▸ **TASK GOAL**
This exercise calls for an exact copy of the listing below.

- - -

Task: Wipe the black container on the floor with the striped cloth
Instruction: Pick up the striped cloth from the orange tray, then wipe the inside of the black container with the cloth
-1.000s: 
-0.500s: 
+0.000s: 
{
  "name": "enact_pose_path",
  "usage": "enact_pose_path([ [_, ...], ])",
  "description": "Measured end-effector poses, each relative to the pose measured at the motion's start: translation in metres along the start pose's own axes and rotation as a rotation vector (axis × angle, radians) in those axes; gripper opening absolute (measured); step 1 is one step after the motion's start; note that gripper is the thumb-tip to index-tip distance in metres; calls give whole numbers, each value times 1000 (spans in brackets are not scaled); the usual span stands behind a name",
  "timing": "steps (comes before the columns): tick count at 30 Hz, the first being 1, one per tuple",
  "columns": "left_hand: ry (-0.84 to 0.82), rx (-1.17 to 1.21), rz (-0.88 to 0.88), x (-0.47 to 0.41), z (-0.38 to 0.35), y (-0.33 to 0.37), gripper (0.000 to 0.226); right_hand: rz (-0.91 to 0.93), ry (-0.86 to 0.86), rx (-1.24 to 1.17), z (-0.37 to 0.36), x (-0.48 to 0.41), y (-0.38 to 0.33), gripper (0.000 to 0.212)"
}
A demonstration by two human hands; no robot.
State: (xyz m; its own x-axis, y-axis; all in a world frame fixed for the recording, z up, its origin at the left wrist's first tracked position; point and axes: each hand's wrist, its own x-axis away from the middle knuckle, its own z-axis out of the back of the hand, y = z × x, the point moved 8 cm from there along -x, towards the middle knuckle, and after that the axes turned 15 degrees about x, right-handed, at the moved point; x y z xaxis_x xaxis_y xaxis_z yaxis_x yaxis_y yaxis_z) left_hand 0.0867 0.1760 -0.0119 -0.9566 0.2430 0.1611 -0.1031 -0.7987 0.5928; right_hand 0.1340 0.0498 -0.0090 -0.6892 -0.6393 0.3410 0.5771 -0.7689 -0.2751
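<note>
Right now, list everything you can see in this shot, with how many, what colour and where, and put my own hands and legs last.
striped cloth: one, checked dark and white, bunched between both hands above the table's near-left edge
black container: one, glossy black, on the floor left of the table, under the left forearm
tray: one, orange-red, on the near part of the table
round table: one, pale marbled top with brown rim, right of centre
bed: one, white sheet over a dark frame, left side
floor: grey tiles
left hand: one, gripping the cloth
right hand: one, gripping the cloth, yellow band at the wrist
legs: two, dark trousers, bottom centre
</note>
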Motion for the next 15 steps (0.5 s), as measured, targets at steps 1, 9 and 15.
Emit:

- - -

▸ **RESPONSE BELOW**
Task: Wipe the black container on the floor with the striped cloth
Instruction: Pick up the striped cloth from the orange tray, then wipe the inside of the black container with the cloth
-1.000s: 
-0.500s: 
+0.000s: 
{
  "name": "enact_pose_path",
  "usage": "enact_pose_path([ [_, ...], ])",
  "description": "Measured end-effector poses, each relative to the pose measured at the motion's start: translation in metres along the start pose's own axes and rotation as a rotation vector (axis × angle, radians) in those axes; gripper opening absolute (measured); step 1 is one step after the motion's start; note that gripper is the thumb-tip to index-tip distance in metres; calls give whole numbers, each value times 1000 (spans in brackets are not scaled); the usual span stands behind a name",
  "timing": "steps (comes before the columns): tick count at 30 Hz, the first being 1, one per tuple",
  "columns": "left_hand: ry (-0.84 to 0.82), rx (-1.17 to 1.21), rz (-0.88 to 0.88), x (-0.47 to 0.41), z (-0.38 to 0.35), y (-0.33 to 0.37), gripper (0.000 to 0.226); right_hand: rz (-0.91 to 0.93), ry (-0.86 to 0.86), rx (-1.24 to 1.17), z (-0.37 to 0.36), x (-0.48 to 0.41), y (-0.38 to 0.33), gripper (0.000 to 0.212)"
}
A demonstration by two human hands; no robot.
State: (xyz m; its own x-axis, y-axis; all in a world frame fixed for the recording, z up, its origin at the left wrist's first tracked position; point and axes: each hand's wrist, its own x-axis away from the middle knuckle, its own z-axis out of the back of the hand, y = z × x, the point moved 8 cm from there along -x, towards the middle knuckle, and after that the axes turned 15 degrees about x, right-handed, at the moved point; x y z xaxis_x xaxis_y xaxis_z yaxis_x yaxis_y yaxis_z) left_hand 0.0867 0.1760 -0.0119 -0.9566 0.2430 0.1611 -0.1031 -0.7987 0.5928; right_hand 0.1340 0.0498 -0.0090 -0.6892 -0.6393 0.3410 0.5771 -0.7689 -0.2751
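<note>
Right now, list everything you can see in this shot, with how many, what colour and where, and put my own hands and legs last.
striped cloth: one, checked dark and white, bunched between both hands above the table's near-left edge
black container: one, glossy black, on the floor left of the table, under the left forearm
tray: one, orange-red, on the near part of the table
round table: one, pale marbled top with brown rim, right of centre
bed: one, white sheet over a dark frame, left side
floor: grey tiles
left hand: one, gripping the cloth
right hand: one, gripping the cloth, yellow band at the wrist
legs: two, dark trousers, bottom centre
</note>
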Motion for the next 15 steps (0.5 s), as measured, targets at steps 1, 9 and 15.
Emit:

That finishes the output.